▶ _Directions_
Copy exactly the lines of the material below that run from the one containing "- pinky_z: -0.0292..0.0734" through the one containing "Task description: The". Copy no other lines.

==============================

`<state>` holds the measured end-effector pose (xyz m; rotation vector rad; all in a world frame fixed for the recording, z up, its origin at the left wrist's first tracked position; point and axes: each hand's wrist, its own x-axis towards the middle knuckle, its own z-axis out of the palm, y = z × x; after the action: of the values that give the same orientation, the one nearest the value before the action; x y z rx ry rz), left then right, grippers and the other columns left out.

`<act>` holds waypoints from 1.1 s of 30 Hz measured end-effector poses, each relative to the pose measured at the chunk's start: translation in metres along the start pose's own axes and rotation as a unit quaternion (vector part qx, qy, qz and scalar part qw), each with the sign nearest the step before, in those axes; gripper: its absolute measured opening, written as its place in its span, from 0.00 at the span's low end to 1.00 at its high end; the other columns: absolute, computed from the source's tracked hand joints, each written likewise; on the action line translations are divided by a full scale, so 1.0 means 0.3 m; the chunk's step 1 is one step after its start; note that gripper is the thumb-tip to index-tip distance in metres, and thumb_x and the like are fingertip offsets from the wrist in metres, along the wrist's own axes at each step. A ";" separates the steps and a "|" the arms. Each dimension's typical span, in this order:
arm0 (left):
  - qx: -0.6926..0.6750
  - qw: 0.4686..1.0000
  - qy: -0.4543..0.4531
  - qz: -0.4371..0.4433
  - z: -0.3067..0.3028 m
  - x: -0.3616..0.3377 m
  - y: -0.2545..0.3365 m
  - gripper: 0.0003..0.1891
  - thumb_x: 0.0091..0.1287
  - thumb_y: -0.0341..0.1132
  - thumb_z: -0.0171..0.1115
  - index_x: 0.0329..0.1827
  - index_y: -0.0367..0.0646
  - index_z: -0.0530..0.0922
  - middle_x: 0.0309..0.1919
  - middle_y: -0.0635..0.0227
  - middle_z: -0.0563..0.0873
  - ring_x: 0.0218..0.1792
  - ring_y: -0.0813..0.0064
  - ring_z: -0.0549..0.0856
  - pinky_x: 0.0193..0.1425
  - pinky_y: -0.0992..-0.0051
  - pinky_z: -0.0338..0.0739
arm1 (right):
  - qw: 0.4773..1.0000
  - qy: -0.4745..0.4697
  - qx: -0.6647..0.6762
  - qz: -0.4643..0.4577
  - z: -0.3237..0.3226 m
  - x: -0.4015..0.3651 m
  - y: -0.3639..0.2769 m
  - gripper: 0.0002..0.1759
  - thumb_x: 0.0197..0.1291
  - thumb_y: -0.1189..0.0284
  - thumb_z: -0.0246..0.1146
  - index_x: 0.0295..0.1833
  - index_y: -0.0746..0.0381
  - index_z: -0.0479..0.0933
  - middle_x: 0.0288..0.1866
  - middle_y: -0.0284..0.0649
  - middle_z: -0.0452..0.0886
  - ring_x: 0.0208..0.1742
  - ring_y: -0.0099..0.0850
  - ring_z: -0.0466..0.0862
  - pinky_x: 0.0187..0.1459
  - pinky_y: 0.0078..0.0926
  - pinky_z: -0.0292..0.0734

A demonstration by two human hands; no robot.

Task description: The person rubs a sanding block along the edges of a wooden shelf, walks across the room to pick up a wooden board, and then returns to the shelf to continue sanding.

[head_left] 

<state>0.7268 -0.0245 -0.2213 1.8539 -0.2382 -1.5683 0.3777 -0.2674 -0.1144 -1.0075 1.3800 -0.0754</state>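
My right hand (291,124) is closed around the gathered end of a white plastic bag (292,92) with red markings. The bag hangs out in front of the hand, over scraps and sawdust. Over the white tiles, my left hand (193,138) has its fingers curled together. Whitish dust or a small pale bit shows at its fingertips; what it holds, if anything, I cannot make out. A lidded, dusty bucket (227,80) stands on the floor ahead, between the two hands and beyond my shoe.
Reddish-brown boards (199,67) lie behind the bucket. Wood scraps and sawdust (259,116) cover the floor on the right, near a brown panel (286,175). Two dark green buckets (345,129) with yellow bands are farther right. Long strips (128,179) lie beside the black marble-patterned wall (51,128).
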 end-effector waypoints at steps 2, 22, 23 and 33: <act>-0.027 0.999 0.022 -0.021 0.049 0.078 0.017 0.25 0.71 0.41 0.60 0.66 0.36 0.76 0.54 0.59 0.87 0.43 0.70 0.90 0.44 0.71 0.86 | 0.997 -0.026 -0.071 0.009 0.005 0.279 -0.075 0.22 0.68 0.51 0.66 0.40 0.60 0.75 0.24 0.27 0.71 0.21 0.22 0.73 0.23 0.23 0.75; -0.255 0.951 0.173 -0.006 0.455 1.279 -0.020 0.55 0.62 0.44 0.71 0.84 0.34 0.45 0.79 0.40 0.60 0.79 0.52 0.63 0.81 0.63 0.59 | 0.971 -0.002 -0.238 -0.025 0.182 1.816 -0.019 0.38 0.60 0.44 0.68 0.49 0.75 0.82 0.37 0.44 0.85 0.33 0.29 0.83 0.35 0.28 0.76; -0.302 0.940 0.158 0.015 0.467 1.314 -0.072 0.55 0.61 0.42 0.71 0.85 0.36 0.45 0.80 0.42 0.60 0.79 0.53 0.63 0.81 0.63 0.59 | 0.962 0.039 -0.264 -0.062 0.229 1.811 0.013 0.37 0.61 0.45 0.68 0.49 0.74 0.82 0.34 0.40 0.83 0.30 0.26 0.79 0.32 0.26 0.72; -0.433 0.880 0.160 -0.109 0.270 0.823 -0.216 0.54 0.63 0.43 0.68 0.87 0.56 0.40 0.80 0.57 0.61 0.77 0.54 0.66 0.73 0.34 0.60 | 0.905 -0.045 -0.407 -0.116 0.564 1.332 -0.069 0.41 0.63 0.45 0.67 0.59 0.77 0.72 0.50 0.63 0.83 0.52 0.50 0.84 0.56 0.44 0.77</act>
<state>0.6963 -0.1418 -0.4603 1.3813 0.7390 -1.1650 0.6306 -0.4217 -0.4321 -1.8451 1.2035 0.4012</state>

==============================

▶ _Written answer_
  - pinky_z: -0.0292..0.0734

A demonstration by two human hands; no robot.

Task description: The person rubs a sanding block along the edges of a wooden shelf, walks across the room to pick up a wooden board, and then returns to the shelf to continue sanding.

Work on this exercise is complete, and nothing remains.